Sıcak çayı, çorbayı keyifle yudumlarken, "Cennette ekmek varmış ölmek istiyorum anne!" diyen çocuklardan utanıyorum. Ayaklarımı uzatmış televizyonda fecaati izlerken bigane kalıp, bombalar altında ayakları, elleri kopmuş sabilerden utanıyorum. Havalı arabalarla sörf, sefer ederken ben, sedyede, tekerlekli arabada ve ambulansta acil müdahale bekleyen, acı çekenlerden utanıyorum. Saçımı nasıl tarasam, başıma ne giysem yakışır? Derken, başı bombalarla kopan bina yığınları altında ezilenlerden utanıyorum.

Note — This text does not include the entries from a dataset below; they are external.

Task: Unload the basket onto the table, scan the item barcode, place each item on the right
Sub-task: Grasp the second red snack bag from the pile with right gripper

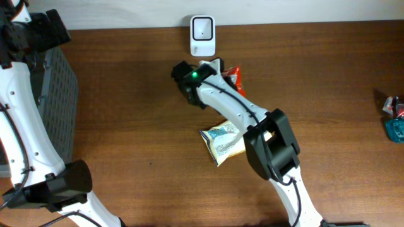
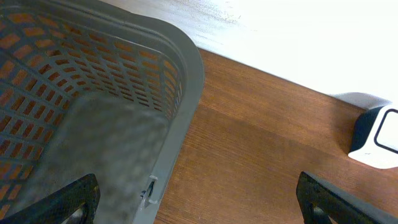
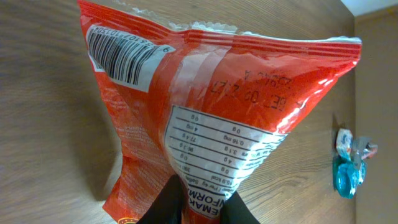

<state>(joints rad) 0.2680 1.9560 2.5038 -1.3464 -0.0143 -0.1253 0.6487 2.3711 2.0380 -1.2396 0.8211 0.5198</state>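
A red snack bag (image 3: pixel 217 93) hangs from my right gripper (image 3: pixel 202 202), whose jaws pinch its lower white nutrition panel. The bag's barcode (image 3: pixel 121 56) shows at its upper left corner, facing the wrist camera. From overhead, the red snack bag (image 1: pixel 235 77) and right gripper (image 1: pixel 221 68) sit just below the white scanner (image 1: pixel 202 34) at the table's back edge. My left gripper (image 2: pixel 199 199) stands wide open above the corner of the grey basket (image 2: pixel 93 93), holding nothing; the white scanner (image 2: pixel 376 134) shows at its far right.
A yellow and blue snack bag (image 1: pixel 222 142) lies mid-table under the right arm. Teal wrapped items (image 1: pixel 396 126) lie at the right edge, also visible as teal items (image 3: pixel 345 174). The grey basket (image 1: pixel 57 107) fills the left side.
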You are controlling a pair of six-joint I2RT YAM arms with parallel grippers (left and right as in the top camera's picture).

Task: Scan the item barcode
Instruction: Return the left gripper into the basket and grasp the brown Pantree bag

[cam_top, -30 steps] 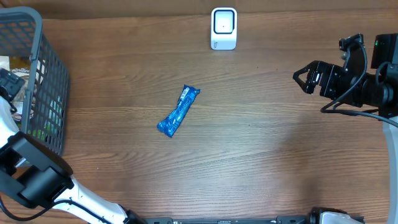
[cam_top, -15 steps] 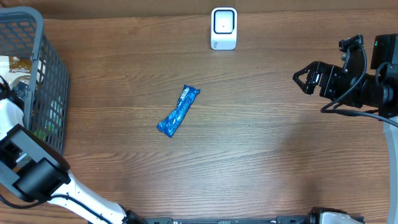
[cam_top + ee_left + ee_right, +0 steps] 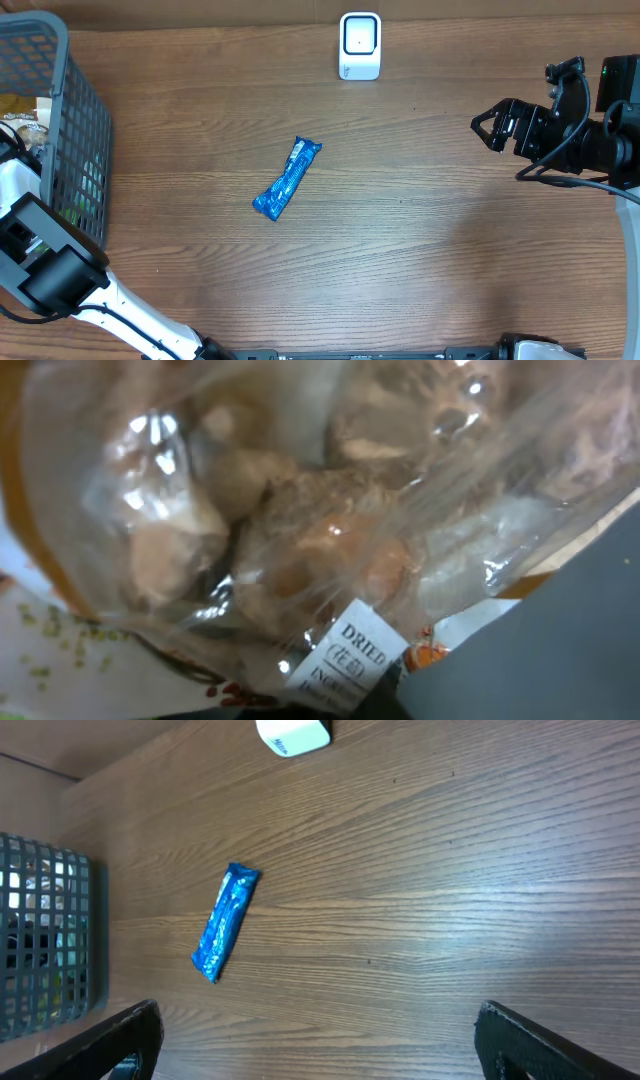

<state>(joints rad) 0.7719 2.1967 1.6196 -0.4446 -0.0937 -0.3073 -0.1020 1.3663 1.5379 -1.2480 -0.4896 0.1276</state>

Yüzüme, gözüme, kaşıma kirpiğime hangi pudrayı, hangi boyayı sürsem derken, yüzü, gözü saçı, başı kan revanla boyananlardan utanıyorum. Ana babama nazlanırken, onları terslerken, başını okşayacak kimsesi kalmamış minik bedenlerden utanıyorum. Eşime, dostuma gülümserken, kahkaha ile şımarırken, şaşakalmış, donakalmış masum yavruların sessizliğinden utanıyorum. Bina, ev apartman, daire beğenmezken, çukurlarda, sokaklarda, çadırlarda titreyenlerden utanıyorum. Koltuk, kanepe, perde, elbise beğenmezken, eşyasız, sobasız, ayakkabısız biçarelerden utanıyorum. Bir an olsun yavrularımı göz önünden, ilgi ve alakamdan uzak tutmazken, yavrusunu yitirmiş, kimisini eliyle kara toprağa koymuş, kimisini kucağında, kimisini elinden tutarak kurtarmaya çalışan çaresiz analardan utanıyorum. Köyümü, şehrimi, manzaramı beğenmezken, yakınırken, daha iyi yerler ararken, ülkesi kalmamış, bayrağı kalmamış, yurdundan sürülmüş çaresiz mültecilerden utanıyorum. Hiçbir istediğim olmuyor, rahat yaşayamıyorum diye yakınırken, tüm özgürlüğünü, iradesini, benliğini kaybetmiş, onur ve haysiyete koşan, canını kurtarmaya çalışan biçarelerden utanıyorum. Uzatılan eli tutamamaktan, Çığlık, çığlık feryada kulak tıkamaktan, Haçlılar, siyonistler gibi seyirci kalmaktan, Hiçbir şey yapamamaktan, yapmamaktan utanıyorum.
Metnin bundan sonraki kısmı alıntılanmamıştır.